As students succeed at their own pace in courses that count, they will have greater motivation to complete their degrees. They might even enjoy the experience.

Flipping the Curriculum

When I realized I was a technology immigrant trying to learn Technology As A Second Language℠ (see previous blog TSL℠: Do You Speak It?), I hadn’t yet read Marc Prensky’s two amazing articles,  Digital Natives, Digital Immigrants and Do They Really Think Differently? Part II.

Turns out we are on the same wavelength. In 2001, Prensky had already defined digital natives as those who have grown up with technology and digital immigrants as those who did not. While my focus has been on how to educate digital immigrants, his focus has been on how to educate digital natives.

According to Prensky, what makes this digital immigrants/digital natives situation unique is that while traditional immigrants learn the prevailing culture from natives, in education the situation is reversed. Digital immigrants are trying to teach digital natives how to succeed in an increasingly digital world, one that students have a better grasp of than teachers.  Prensky believes that this is “the single biggest problem facing education today.”

There is only a slim, slow chance of solving this problem if digital immigrants continue to obsess about “negative” effects of technology.  Steven Pinker describes the hysteria:

Media critics write as if the brain takes on the qualities of whatever it consumes, the informational equivalent of “you are what you eat.” As with primitive peoples who believe that eating fierce animals will make them fierce, they assume that watching quick cuts in rock videos turns your mental life into quick cuts or that reading bullet points and Twitter postings turns your thoughts into bullet points and Twitter postings.
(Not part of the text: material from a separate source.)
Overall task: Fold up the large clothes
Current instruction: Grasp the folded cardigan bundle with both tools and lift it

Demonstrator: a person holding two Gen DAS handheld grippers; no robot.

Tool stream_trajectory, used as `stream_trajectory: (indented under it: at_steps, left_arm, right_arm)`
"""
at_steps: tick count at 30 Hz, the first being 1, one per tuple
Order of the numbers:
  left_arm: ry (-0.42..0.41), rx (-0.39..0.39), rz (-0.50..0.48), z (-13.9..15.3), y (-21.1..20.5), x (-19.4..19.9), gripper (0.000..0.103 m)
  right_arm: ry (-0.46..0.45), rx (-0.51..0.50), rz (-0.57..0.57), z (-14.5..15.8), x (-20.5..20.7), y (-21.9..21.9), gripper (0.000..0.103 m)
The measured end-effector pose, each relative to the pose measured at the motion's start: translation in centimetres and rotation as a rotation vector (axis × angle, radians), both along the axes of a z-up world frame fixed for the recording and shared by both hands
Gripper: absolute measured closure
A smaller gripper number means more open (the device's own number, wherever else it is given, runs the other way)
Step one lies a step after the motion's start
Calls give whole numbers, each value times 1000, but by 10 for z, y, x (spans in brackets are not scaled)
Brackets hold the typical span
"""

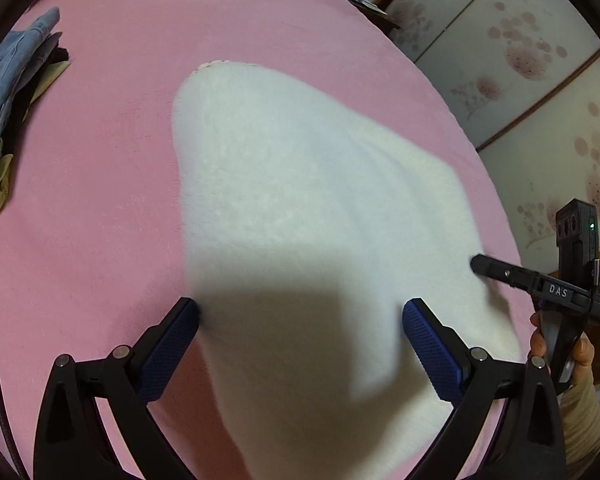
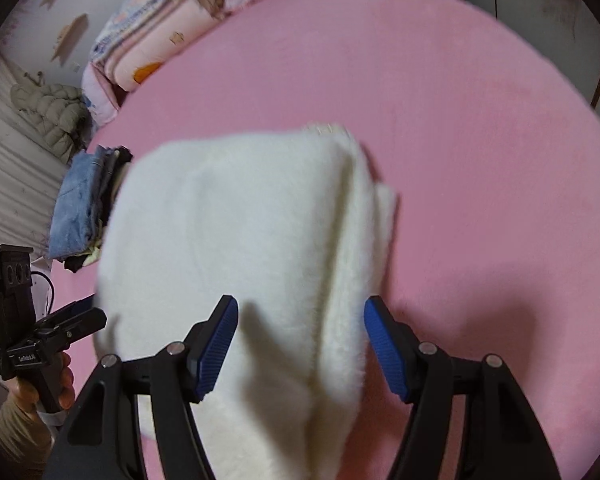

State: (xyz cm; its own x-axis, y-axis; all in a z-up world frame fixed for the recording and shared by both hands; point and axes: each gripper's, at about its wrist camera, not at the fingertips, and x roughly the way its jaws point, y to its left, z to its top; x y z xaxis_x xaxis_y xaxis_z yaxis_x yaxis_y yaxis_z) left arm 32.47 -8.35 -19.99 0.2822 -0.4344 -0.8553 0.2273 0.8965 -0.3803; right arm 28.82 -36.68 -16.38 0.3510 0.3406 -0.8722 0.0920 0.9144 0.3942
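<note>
A fluffy white garment (image 1: 300, 208) lies folded on the pink bed (image 1: 100, 200); it also shows in the right wrist view (image 2: 240, 220), with a folded layer along its right side. My left gripper (image 1: 300, 320) is open above the garment's near part, its blue pads (image 1: 172, 344) spread wide and holding nothing. My right gripper (image 2: 300, 328) is open over the garment's near right edge and holds nothing. The right gripper also shows in the left wrist view (image 1: 476, 262) at the garment's right edge. The left gripper shows in the right wrist view (image 2: 88, 312) at the garment's left edge.
A stack of folded clothes with blue denim on top (image 1: 8, 92) sits at the bed's left side, also in the right wrist view (image 2: 80, 208). Folded quilts (image 2: 152, 40) lie at the bed's head. Floral wardrobe doors (image 1: 520, 60) stand to the right.
</note>
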Motion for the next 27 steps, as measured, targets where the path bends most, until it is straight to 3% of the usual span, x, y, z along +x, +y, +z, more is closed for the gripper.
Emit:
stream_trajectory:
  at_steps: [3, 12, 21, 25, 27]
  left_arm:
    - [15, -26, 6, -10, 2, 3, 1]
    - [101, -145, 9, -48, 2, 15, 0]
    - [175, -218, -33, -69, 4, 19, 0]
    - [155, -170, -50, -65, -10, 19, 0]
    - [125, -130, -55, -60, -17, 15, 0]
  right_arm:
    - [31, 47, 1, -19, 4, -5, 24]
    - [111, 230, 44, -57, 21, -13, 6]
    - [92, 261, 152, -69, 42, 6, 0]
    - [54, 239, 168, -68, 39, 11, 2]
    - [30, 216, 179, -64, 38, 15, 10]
Even if this were true, we would still have to deal with it. If we are going to help next generations, we need to stop wasting time lamenting basic truths:

  1. Technology has changed everything and will continue to do so.
  2. Using technology rewires the brain and changes the way people think just as driving cars and working in offices changed the brains and thinking of people who rode in buggies and farmed.
  3. Technology means we don’t have to remember as much information as we used to.

Prensky accepts these premises. In his 2014 article, The World Needs a New Curriculum, he explains that the core subjects, math, science, language arts, and history are just “proxies” for teaching what most agree is needed to succeed such as informed thinking, acting, and communicating. We expect students to learn the latter even though they are rarely taught directly.

According to Prensky, modern times require flipping the curriculum to teach what we value most upfront, using subject matter where it fits. He proposes four basic subjects: Effective Thinking such as critical thinking, mathematical thinking, design thinking, and problem solving. Effective Actions such as mindset, grit, and entrepreneurship. Effective Relationships such as communication, collaboration, ethics, and politics. And, Effective Accomplishment which requires students to work on real-world projects. Technology is included as digital natives include it–integrated into whatever is happening.

Prensky doesn’t have all the answers, but his proposals change the focus of the reforming education conversation from how to use technology to teach to how to teach the meaningful thinking that will help students navigate the challenges of a technology world. I think he’s on the right track.